Vestiges of sumptuary laws have survived into the modern era.
[edit] List of sumptuariae leges
The text below is taken from A Dictionary of Greek and Roman Antiquities, John Murray, London, 1875 by William Smith, D.C.L., LL.D. [3]
SUMTUA´RIAE LEGES, the name of various laws passed to prevent inordinate expense (sumtus) in banquets, dress, &c. (Gellius, ii.24, xx.1). In the states of antiquity it was considered the duty of government to put a check upon extravagance in the private expenses of persons, and among the Romans in particular we find traces of this in the laws attributed to the kings and in the Twelve Tables. The censors, to whom was entrusted the disciplina or cura morum, punished by the nota censoria all persons guilty of what was then regarded as a luxurious mode of living: a great many instances of this kind are recorded [CENSOR, p264, a.] But as the love of luxury greatly increased with the foreign conquests of the republic and the growing wealth of the nations, various Leges Sumtuariae were passed at different times with the object of restraining it. These however, as may be supposed, rarely accomplished their object, and in the latter times of the republic they were virtually repealed. The following is a list of the most important of them arranged in chronological order.

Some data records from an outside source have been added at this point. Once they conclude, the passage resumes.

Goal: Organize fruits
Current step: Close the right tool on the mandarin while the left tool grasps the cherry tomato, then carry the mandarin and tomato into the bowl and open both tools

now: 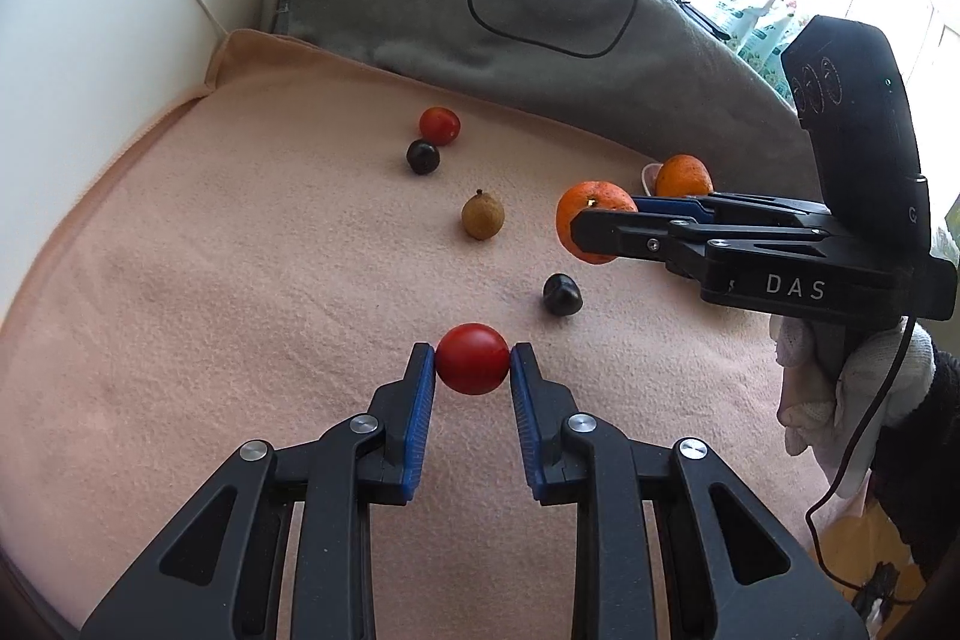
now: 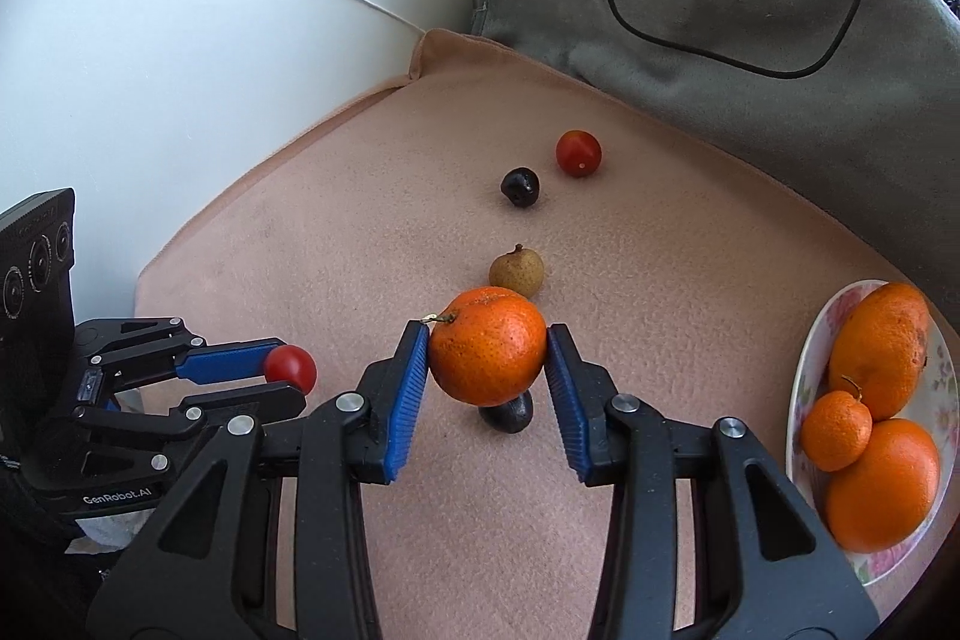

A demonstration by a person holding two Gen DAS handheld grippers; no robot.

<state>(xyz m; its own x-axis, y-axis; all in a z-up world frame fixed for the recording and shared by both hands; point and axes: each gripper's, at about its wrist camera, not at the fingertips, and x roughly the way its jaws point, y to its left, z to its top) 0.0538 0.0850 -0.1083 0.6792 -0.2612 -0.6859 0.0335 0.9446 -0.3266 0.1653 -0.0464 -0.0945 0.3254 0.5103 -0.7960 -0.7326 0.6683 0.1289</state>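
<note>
**Both grippers loaded; the plate lies to the right**

The right gripper pinches an orange across its middle, blue pads pressed on either side, and holds it clear of the pink blanket. The left gripper is nearly closed on a red tomato, the pads touching its two sides.

The relation that matters: the plate sits at the right edge of the blanket, to the right of the held orange and somewhat nearer the camera. It already carries three oranges, so the held one most likely belongs there. The right hand is plainly the nearer one; the left gripper is well apart from the plate, on the far side of the right gripper.

Loose on the blanket remain a second tomato, a dark fruit just beside it, a brown fruit just behind the orange, and another dark fruit directly under the orange. No second dish shows, so where the tomato should go cannot be told. The plate is crowded; the orange may roll off when released.
</note>
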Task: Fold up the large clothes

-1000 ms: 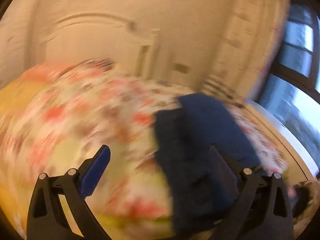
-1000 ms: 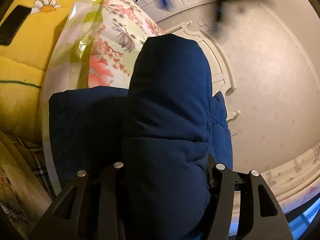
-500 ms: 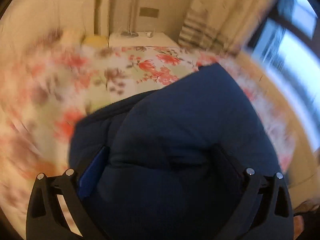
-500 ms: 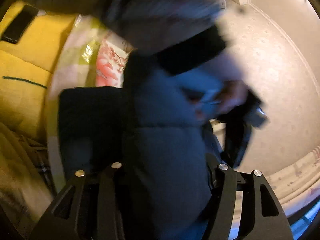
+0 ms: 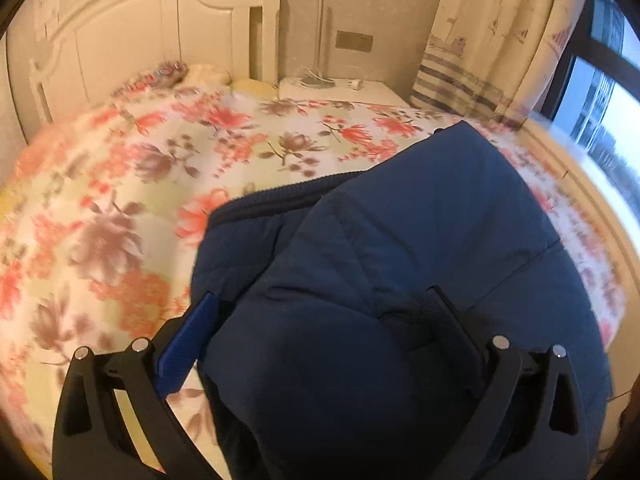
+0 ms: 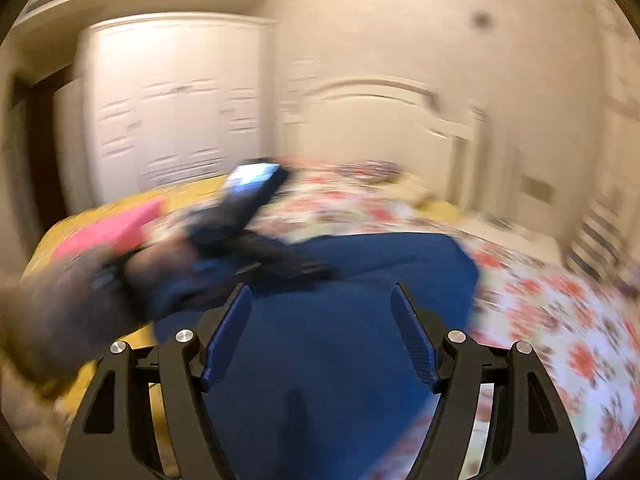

OPPIA, proposed by the tribune C. Oppius in the consulship of Q. Fabius and Ti. Sempronius in the middle of the second Punic war B.C. 213, enacted that no woman should have above half an ounce of gold, nor wear a dress of different colours, nor ride in a carriage in the city or in any town, or within a mile of it, unless on account of public sacrifices. This law was repealed twenty years afterwards (Liv. xxiv.1, 8; Val. Max. ix.1 §3), whence we frequently find the Lex Orchia mentioned as the first Lex Sumtuaria. Tacitus (Tac. Ann. iii.33, 34) speaks of Oppiae Leges.
ORCHIA, proposed by the tribune C. Orchius in the third year after the censorship of Cato B.C. 181, limited the number of guests to be present at entertainments. When attempts were afterwards made to repeal the law, Cato offered the strongest opposition, and delivered a speech in defence of the law, which is referred to by the grammarians (Macrob. Sat. iii.17.3; Festus, s.vv. Obsonitavere, Percunctatum; Schol. Bob. in Cic. pro Sest. p310, ed. Johann Caspar Orelli; Meyer, Orat. Roman. Fragm. p91, &c., 2d ed.).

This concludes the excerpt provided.